**Task instructions**: Only the lines below starting at the one containing "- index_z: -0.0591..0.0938" and ending at the one containing "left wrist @" belong in the answer, each copied exactly.

Items from a dataset:
★ ★ ★ ★ ★

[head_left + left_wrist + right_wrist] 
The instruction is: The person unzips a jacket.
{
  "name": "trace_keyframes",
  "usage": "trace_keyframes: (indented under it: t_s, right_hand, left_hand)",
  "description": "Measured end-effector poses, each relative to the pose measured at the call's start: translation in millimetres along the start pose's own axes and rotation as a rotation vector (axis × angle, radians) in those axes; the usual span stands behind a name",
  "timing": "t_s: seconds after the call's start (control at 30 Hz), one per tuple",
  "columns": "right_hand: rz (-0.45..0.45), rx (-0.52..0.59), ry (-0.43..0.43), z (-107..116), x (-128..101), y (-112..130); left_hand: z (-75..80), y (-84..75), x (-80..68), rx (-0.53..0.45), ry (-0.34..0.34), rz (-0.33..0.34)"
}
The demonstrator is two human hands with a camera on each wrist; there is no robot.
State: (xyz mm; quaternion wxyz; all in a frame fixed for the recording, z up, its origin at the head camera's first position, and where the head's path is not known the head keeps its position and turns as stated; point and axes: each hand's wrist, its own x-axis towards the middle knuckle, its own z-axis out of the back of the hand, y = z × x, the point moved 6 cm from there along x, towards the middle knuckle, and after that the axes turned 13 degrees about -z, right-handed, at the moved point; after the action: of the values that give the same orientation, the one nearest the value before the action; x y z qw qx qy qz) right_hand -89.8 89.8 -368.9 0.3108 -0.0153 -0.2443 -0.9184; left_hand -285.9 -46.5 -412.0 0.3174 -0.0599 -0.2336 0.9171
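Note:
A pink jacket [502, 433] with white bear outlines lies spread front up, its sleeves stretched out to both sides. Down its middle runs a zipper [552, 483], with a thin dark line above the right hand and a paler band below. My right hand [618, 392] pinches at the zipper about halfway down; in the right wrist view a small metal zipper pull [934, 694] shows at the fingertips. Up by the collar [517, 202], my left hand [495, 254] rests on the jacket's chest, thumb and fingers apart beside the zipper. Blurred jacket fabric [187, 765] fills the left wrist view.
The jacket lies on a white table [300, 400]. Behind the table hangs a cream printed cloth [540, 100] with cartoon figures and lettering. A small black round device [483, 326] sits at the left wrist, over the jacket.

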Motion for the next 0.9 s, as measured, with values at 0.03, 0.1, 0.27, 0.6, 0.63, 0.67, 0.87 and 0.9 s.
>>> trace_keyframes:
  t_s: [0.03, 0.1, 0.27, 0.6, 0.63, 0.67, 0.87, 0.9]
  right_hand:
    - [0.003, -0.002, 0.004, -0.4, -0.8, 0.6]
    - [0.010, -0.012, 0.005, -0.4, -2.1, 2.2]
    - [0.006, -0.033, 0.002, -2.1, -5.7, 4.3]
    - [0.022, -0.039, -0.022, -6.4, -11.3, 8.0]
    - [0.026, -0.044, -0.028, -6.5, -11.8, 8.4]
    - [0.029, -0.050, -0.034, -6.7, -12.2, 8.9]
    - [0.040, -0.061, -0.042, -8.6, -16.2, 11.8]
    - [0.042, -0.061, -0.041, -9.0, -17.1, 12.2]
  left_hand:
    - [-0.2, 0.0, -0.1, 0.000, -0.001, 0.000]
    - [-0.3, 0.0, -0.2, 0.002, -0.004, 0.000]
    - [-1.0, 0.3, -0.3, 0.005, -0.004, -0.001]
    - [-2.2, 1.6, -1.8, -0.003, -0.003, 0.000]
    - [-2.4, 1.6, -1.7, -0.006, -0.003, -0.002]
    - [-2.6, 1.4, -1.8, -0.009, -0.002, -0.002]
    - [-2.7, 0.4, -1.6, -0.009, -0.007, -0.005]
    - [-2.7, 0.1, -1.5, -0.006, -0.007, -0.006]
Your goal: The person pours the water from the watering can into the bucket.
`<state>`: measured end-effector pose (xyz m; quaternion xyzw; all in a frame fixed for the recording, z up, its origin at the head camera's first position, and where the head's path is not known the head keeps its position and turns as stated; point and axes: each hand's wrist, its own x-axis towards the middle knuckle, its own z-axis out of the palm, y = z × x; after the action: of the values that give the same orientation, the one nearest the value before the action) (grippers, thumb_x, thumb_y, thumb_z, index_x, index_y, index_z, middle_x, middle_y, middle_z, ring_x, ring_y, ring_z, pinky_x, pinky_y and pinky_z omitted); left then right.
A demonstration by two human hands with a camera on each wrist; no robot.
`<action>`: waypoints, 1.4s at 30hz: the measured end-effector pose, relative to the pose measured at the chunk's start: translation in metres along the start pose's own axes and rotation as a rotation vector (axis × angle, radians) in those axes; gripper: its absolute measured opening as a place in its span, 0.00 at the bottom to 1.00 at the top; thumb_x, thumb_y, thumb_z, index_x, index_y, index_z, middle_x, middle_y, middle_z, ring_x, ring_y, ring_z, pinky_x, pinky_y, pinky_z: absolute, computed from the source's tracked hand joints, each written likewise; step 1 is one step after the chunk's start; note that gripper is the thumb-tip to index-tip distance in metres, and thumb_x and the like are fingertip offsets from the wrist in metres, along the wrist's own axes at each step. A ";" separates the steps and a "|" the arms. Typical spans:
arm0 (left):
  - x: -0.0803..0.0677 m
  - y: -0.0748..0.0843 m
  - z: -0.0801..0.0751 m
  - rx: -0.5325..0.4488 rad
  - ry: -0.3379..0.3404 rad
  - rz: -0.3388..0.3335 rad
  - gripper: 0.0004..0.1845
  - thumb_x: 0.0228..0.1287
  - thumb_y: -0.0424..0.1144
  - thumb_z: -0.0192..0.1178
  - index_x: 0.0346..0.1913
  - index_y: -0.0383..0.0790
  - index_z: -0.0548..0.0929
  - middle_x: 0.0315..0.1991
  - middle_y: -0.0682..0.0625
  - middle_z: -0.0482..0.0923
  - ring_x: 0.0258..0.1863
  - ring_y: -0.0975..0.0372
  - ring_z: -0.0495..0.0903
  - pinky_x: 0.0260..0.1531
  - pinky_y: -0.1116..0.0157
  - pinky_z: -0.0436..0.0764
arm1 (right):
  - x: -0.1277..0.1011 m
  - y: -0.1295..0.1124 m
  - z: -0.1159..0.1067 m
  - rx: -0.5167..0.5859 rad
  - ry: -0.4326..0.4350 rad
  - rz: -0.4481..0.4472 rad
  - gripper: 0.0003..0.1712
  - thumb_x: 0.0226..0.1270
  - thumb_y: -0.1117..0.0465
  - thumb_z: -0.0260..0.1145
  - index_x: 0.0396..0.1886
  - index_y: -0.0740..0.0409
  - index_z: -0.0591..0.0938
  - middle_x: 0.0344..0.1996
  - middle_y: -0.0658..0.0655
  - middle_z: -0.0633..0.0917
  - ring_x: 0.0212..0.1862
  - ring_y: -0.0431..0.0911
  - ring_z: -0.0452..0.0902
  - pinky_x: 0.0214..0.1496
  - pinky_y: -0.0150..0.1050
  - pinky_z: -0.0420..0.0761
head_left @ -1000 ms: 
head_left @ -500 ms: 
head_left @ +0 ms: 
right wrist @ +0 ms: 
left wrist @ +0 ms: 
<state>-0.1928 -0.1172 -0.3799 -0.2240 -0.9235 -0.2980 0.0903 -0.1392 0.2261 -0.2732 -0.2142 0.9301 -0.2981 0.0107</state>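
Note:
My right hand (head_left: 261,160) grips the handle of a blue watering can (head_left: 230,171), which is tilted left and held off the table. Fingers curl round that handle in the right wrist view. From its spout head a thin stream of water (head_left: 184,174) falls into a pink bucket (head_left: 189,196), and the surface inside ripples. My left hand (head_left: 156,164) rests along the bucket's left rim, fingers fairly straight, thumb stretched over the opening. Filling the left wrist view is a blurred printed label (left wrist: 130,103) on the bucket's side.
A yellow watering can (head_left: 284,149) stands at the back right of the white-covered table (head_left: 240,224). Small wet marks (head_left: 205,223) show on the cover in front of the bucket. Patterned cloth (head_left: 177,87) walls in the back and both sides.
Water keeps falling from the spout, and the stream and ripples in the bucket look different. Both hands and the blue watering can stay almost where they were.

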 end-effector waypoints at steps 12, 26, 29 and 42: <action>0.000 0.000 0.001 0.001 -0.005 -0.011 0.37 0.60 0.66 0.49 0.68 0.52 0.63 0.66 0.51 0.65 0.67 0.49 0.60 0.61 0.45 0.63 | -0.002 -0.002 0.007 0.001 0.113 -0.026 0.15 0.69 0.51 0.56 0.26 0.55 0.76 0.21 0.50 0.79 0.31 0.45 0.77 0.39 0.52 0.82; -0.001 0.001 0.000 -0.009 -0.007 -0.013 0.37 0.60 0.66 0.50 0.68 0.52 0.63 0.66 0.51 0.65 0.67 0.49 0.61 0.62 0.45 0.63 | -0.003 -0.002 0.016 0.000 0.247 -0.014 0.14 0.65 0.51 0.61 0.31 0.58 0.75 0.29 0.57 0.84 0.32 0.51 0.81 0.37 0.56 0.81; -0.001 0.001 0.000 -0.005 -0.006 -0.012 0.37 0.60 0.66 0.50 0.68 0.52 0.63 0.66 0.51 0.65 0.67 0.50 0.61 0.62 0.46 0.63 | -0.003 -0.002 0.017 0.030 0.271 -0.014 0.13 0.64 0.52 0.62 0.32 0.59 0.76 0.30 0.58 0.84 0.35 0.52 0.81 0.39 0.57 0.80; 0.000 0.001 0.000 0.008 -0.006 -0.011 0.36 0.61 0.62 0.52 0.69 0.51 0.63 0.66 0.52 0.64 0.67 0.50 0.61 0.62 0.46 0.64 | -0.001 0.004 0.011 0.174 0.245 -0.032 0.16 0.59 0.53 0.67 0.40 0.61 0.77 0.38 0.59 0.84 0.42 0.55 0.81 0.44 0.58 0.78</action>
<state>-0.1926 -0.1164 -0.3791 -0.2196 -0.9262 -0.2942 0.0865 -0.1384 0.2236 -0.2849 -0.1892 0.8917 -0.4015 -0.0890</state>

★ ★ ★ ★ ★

**Response**:
  - index_z: -0.0591..0.0938
  - middle_x: 0.0344..0.1996
  - middle_y: -0.0658..0.0655
  - middle_z: -0.0633..0.0917
  - ring_x: 0.0212..0.1862
  - ring_y: -0.0431..0.0911
  - ring_z: -0.0452..0.0902
  - pinky_x: 0.0214..0.1496
  - pinky_y: -0.0150..0.1050
  - pinky_z: -0.0420..0.0761
head_left @ -1000 ms: 
head_left @ -500 ms: 
head_left @ +0 ms: 
right wrist @ +0 ms: 
left wrist @ +0 ms: 

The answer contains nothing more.